#### [Instructions to follow]
Your task is to copy each line of the material that includes "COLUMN".

#### [Records supplied]

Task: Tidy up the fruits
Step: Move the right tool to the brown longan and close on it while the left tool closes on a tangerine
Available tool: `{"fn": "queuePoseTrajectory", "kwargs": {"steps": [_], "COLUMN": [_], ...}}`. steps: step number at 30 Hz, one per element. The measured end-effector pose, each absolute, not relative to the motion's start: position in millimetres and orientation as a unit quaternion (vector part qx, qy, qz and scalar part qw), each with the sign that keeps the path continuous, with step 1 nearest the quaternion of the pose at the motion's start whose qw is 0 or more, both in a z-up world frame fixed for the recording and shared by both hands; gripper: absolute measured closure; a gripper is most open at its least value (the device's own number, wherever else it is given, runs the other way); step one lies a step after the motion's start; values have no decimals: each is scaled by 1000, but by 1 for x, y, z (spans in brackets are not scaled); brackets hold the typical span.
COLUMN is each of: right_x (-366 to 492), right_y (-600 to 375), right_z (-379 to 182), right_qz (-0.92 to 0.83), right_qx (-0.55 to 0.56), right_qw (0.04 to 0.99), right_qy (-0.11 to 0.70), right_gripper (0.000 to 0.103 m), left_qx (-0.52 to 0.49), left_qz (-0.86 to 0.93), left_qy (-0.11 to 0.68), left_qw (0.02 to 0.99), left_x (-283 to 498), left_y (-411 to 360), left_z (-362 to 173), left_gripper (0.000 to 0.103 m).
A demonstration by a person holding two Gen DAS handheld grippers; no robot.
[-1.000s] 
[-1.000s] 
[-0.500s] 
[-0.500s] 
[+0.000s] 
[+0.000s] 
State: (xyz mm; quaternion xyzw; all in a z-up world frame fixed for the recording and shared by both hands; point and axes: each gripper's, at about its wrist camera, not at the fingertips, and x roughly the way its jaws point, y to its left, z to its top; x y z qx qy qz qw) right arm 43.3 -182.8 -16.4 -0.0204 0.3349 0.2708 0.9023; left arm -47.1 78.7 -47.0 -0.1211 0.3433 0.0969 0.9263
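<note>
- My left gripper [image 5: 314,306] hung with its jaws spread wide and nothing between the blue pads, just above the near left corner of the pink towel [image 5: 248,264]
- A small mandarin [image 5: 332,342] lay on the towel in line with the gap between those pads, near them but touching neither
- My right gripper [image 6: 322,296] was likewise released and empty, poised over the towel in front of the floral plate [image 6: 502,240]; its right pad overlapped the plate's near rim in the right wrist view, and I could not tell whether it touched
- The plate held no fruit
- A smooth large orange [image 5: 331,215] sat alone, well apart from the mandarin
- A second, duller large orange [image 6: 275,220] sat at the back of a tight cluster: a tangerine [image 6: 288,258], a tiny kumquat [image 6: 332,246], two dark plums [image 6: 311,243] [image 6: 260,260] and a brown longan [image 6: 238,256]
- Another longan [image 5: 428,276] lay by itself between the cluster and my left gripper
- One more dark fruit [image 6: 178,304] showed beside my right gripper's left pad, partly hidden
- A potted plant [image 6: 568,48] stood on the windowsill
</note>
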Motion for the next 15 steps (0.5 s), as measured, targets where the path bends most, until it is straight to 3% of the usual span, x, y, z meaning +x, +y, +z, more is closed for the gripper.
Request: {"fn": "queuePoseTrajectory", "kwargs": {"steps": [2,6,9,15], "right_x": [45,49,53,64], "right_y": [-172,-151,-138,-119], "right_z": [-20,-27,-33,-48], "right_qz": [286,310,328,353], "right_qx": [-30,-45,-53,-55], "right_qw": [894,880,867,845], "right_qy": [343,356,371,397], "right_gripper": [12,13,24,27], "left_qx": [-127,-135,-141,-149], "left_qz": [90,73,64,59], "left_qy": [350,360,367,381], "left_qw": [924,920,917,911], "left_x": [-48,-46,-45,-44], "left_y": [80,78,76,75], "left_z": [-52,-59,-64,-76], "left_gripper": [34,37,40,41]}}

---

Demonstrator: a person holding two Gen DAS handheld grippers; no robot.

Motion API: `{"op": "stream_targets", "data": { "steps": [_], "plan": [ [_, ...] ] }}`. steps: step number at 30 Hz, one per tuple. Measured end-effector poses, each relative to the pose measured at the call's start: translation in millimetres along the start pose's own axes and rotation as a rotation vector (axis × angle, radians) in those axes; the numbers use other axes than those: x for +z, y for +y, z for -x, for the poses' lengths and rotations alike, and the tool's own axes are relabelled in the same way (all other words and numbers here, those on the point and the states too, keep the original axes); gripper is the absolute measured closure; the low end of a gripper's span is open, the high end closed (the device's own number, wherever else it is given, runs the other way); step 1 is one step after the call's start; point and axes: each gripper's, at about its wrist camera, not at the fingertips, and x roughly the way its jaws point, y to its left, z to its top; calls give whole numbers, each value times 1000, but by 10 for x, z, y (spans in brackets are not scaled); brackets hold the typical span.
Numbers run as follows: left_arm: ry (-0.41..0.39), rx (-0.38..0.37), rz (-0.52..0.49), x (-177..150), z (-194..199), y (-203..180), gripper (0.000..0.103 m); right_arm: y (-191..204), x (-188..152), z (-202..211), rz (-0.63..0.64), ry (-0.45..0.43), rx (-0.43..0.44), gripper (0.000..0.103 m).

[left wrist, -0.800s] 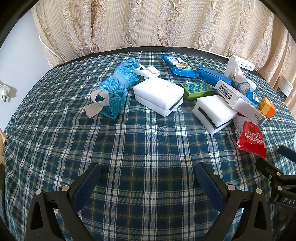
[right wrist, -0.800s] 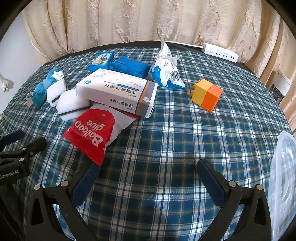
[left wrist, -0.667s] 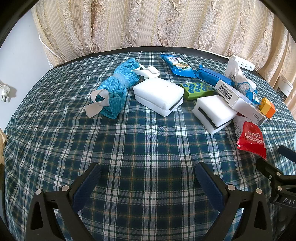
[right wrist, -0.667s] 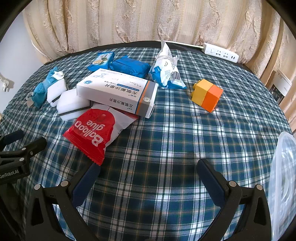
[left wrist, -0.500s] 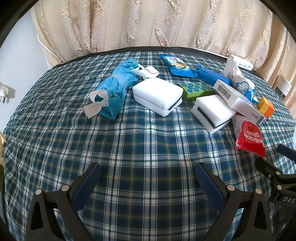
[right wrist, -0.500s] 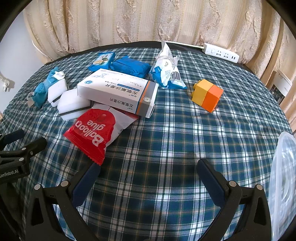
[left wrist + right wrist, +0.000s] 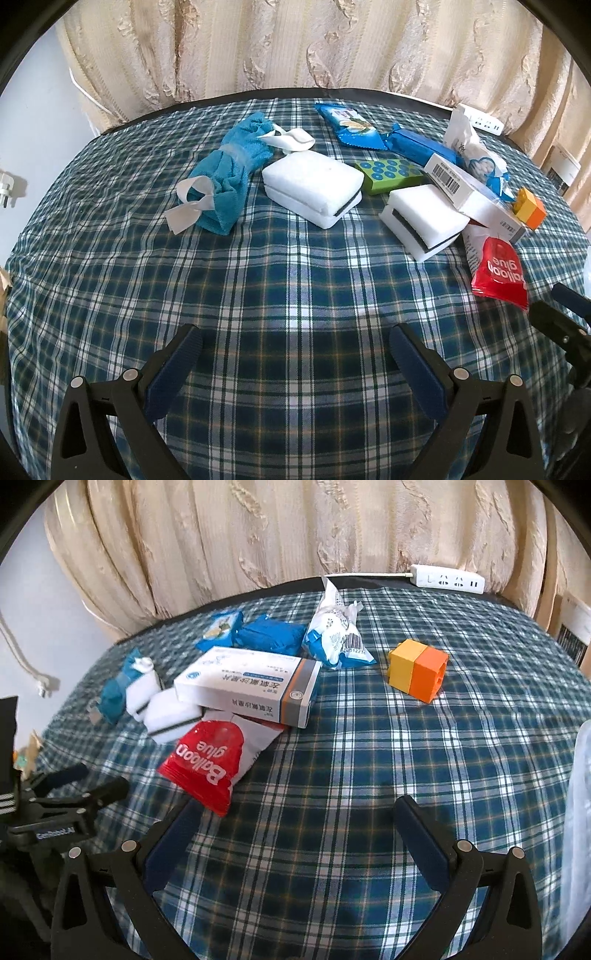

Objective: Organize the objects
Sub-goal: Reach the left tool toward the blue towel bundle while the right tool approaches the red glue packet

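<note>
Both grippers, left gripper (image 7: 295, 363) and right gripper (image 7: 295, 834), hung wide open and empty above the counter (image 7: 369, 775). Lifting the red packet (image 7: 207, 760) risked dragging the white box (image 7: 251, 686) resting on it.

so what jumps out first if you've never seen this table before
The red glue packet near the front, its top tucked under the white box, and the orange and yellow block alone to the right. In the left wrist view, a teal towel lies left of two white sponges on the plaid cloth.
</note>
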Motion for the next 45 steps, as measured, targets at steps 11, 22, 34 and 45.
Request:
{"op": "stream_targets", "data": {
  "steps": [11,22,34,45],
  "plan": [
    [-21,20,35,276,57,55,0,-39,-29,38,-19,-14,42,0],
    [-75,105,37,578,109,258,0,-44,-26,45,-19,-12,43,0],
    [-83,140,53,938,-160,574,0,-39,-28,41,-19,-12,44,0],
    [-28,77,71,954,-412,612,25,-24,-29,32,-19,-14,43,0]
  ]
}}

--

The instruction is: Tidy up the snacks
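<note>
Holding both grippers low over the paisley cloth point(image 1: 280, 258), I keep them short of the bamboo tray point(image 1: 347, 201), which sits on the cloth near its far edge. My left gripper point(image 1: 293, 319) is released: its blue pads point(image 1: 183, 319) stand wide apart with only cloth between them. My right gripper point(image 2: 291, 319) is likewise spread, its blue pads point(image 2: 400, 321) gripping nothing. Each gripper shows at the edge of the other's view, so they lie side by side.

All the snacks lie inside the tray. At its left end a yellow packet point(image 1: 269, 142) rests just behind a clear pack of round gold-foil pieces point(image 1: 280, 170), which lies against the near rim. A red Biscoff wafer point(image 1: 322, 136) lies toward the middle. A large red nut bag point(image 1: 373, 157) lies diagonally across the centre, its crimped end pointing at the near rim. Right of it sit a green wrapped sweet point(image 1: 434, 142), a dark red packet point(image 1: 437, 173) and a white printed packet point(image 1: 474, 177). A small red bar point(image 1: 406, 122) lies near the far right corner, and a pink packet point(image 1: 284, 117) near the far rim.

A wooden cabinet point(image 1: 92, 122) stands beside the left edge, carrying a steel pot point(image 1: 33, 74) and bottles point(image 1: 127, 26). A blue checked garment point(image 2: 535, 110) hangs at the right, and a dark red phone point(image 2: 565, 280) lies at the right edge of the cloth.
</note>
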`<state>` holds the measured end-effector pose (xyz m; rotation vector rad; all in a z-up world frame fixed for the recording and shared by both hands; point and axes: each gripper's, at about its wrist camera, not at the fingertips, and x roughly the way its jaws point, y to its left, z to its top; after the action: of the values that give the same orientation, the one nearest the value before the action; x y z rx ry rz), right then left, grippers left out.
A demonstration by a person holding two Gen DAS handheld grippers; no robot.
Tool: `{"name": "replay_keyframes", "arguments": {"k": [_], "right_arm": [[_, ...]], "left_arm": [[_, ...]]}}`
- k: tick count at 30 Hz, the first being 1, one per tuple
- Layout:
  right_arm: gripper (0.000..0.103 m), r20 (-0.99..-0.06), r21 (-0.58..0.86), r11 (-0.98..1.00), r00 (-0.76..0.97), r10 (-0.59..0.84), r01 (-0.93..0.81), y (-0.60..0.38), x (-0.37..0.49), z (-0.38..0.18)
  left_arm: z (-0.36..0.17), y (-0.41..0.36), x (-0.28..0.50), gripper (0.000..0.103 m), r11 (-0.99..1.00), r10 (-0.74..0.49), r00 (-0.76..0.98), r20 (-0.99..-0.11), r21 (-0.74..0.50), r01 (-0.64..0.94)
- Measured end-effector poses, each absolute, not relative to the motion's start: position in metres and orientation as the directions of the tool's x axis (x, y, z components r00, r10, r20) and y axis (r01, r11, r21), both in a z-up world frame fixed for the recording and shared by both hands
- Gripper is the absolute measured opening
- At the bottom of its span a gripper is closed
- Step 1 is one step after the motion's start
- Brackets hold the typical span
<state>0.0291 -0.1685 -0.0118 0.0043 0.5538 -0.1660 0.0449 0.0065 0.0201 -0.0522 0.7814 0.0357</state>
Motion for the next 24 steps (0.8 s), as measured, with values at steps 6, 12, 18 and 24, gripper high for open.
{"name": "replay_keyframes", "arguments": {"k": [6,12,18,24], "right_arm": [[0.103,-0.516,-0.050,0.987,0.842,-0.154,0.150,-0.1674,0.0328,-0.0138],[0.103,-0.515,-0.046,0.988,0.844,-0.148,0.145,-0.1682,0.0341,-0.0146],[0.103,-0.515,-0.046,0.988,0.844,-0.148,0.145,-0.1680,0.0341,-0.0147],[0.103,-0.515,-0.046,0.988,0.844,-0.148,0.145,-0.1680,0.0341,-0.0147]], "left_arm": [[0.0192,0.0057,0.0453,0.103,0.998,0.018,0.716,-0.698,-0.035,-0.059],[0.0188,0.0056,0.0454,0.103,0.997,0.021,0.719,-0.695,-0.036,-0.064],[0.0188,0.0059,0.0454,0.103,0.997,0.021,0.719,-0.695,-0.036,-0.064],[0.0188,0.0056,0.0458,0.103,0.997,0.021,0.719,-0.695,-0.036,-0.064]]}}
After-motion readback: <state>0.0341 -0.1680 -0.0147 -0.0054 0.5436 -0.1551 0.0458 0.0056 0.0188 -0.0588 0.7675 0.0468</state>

#### [Task answer]
Available tool: `{"fn": "queuePoseTrajectory", "kwargs": {"steps": [_], "COLUMN": [_], ...}}`. steps: step number at 30 Hz, one per element. The measured end-effector pose, each absolute, not relative to the motion's start: position in millimetres and orientation as a unit quaternion (vector part qx, qy, qz and scalar part qw), each with the sign that keeps the path continuous, with step 1 nearest the quaternion of the pose at the motion's start whose qw is 0 or more, both in a z-up world frame fixed for the recording and shared by both hands; gripper: absolute measured closure; a gripper is most open at its least value (the device's own number, wherever else it is given, runs the other way); step one lies a step after the motion's start; values have no decimals: each is scaled by 1000, but by 1 for x, y, z (spans in brackets are not scaled); brackets hold the typical span.
COLUMN is each of: right_x (-366 to 492), right_y (-600 to 375), right_z (-379 to 182), right_qz (-0.92 to 0.83), right_qx (-0.55 to 0.56), right_qw (0.04 to 0.99), right_qy (-0.11 to 0.70), right_gripper (0.000 to 0.103 m), left_qx (-0.52 to 0.49), left_qz (-0.86 to 0.93), left_qy (-0.11 to 0.68), left_qw (0.02 to 0.99), left_x (-283 to 498), left_y (-411 to 360), left_z (-362 to 173), left_gripper (0.000 to 0.103 m).

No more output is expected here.